From cde42f30e9c91a23458661ee33d47f828fa63b43 Mon Sep 17 00:00:00 2001
From: Bryan Boreham <bjboreham@gmail.com>
Date: Fri, 23 Aug 2024 17:10:02 +0100
Subject: [PATCH] TSDB: streamline reading of overlapping head chunks

`getOOOSeriesChunks` was already finding sets of overlapping chunks; we
store those in a `multiMeta` struct so that `ChunkOrIterable` can
reconstruct an `Iterable` easily and predictably.

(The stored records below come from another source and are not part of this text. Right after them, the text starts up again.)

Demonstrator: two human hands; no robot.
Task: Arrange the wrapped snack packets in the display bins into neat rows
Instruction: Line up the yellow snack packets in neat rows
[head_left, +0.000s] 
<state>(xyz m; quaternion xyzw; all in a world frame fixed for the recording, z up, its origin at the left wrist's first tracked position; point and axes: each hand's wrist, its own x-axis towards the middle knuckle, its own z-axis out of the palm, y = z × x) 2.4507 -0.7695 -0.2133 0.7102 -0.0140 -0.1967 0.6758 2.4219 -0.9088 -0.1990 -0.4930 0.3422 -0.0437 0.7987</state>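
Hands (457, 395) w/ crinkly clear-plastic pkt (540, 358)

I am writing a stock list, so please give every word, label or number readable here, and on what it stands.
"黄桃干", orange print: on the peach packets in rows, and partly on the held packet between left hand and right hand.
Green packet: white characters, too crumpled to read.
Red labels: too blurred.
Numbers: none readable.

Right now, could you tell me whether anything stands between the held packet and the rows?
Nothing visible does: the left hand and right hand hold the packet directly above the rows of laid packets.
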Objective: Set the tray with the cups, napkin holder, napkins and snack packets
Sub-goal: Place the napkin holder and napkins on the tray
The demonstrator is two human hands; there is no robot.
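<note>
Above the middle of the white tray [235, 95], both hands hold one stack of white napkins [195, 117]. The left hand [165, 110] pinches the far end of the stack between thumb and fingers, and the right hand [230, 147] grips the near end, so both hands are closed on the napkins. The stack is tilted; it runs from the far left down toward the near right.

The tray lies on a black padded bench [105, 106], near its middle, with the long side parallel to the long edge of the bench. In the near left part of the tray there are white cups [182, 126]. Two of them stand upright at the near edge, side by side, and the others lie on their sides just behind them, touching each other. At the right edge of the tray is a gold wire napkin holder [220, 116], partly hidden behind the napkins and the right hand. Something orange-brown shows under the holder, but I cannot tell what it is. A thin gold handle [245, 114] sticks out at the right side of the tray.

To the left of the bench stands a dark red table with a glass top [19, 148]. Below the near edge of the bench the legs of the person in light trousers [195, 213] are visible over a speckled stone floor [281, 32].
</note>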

We no longer need a `MergeOOO` flag to indicate that this Meta should
be merged with other ones; this is explicit in the `multiMeta` structure.

We also no longer need `chunkMetaAndChunkDiskMapperRef`.

Add `wrapOOOHeadChunk` to defeat `chunkenc.Pool` - chunks are reset
during compaction, but if we wrap them (like `safeHeadChunk` was doing
then this is skipped) .

Signed-off-by: Bryan Boreham <bjboreham@gmail.com>
---
 tsdb/chunks/chunks.go      |   3 -
 tsdb/head_read.go          | 101 ++++++--------------------
 tsdb/ooo_head_read.go      | 143 +++++++++++++++++++------------------
 tsdb/ooo_head_read_test.go |  97 ++-----------------------
 4 files changed, 98 insertions(+), 246 deletions(-)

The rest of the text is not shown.